Exercise: Return only the lines running from the first line of the listing through the one with "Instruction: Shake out", unchanged.
____________________
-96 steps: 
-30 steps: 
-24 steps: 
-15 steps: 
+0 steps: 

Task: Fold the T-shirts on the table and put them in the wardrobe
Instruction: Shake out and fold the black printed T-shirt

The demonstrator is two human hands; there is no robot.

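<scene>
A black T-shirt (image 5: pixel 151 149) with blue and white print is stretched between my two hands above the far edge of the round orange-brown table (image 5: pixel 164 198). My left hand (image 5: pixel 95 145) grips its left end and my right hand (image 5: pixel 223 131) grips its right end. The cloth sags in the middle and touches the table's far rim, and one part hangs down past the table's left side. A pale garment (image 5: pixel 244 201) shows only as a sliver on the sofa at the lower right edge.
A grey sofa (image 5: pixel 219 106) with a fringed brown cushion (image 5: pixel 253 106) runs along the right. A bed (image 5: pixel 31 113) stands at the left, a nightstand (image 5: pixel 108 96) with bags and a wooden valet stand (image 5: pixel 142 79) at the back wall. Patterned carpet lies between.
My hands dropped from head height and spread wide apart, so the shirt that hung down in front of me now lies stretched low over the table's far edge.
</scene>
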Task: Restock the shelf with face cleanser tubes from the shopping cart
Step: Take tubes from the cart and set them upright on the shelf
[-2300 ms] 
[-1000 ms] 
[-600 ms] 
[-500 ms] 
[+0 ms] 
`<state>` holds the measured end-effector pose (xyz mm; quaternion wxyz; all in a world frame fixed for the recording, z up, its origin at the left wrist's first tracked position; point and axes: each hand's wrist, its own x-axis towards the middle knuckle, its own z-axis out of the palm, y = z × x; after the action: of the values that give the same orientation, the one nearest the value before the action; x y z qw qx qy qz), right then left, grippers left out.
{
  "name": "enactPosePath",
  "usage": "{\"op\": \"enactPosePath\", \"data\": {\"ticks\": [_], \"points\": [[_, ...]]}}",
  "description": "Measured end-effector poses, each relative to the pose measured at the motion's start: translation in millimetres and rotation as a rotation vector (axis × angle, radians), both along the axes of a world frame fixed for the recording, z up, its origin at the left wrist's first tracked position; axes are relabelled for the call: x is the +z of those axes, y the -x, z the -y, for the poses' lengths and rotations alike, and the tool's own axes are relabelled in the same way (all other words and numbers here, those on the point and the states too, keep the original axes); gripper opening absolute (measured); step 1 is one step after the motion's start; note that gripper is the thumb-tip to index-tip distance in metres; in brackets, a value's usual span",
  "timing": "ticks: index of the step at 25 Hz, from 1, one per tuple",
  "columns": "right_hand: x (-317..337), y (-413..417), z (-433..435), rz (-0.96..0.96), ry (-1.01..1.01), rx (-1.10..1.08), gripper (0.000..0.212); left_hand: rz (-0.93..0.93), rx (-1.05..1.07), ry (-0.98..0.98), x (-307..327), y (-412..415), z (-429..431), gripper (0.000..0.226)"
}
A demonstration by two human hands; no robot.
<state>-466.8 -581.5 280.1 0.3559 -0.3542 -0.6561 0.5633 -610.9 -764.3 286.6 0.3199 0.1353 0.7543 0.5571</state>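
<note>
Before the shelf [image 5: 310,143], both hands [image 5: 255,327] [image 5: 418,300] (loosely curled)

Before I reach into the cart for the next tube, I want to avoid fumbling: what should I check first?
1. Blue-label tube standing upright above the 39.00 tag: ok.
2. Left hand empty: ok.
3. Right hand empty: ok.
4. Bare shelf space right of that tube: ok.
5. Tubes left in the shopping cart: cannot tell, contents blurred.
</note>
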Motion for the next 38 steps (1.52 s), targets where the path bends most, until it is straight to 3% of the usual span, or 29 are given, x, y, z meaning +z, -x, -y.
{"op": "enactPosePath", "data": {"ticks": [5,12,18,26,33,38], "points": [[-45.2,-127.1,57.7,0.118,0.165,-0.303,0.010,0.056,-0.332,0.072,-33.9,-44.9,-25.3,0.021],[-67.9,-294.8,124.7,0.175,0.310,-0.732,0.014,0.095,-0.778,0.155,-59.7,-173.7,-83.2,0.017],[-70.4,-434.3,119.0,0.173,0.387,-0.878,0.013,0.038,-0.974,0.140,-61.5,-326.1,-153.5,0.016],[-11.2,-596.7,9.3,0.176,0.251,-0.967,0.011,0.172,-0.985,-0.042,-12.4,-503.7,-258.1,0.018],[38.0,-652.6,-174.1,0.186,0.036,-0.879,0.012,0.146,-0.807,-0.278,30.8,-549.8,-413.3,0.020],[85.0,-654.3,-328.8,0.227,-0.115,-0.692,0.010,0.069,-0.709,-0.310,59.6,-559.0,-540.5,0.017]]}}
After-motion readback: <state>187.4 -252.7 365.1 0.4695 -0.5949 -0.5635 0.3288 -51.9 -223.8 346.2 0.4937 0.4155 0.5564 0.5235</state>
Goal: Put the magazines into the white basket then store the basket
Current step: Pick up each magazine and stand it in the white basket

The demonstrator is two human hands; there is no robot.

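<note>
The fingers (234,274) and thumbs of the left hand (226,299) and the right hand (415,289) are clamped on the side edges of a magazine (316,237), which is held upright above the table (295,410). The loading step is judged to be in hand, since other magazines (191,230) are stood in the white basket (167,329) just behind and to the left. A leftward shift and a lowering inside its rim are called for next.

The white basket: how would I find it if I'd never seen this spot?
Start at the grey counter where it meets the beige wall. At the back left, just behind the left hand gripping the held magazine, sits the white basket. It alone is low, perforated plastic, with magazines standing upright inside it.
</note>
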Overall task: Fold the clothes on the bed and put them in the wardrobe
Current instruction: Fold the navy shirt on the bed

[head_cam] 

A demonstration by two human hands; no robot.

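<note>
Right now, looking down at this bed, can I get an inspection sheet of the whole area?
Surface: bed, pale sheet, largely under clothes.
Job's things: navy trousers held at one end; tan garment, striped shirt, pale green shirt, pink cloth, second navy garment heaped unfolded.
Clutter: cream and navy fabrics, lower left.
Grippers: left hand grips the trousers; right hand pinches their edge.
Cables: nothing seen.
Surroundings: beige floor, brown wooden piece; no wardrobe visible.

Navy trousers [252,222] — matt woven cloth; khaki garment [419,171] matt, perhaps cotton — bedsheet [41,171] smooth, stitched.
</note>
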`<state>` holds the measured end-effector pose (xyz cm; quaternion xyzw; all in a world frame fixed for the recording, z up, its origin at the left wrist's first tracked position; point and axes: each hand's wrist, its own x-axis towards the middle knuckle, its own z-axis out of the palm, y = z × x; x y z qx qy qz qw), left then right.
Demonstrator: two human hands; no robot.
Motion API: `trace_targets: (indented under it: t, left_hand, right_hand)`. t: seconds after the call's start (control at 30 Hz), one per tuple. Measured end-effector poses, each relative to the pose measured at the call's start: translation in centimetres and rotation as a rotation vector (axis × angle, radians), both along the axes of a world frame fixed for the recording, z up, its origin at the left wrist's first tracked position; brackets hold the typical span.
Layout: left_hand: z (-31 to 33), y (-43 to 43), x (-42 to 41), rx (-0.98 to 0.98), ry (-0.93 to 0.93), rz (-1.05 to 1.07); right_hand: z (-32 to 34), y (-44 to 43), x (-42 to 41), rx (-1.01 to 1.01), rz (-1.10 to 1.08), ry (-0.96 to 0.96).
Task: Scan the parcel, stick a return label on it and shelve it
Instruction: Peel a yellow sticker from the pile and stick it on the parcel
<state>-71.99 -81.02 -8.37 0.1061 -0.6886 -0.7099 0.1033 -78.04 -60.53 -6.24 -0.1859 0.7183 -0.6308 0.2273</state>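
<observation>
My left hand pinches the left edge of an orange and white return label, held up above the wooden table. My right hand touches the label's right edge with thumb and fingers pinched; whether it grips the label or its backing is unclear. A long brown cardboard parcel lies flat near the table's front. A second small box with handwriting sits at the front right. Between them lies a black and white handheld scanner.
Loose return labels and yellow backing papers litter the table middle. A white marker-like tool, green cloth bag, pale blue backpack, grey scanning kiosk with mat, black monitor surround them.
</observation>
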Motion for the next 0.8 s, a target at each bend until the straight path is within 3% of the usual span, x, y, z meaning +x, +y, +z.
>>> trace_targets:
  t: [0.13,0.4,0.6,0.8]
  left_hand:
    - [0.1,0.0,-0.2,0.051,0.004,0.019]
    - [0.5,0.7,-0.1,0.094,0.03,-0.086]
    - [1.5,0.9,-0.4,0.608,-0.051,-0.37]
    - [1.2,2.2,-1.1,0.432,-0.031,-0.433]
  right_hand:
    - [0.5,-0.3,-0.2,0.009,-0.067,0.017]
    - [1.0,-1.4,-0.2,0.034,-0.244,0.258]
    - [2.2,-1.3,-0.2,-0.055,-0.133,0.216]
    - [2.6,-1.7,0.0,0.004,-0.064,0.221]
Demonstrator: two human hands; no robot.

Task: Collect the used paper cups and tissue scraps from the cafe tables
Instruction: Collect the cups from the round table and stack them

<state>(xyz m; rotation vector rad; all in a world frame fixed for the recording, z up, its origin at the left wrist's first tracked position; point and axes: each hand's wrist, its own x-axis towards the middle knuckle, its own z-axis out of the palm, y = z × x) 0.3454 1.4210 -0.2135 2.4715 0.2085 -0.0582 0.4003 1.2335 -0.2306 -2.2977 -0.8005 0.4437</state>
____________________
Solution to the exercise:
-96 steps: 
-30 steps: 
-24 steps: 
-15 steps: 
+0 steps: 

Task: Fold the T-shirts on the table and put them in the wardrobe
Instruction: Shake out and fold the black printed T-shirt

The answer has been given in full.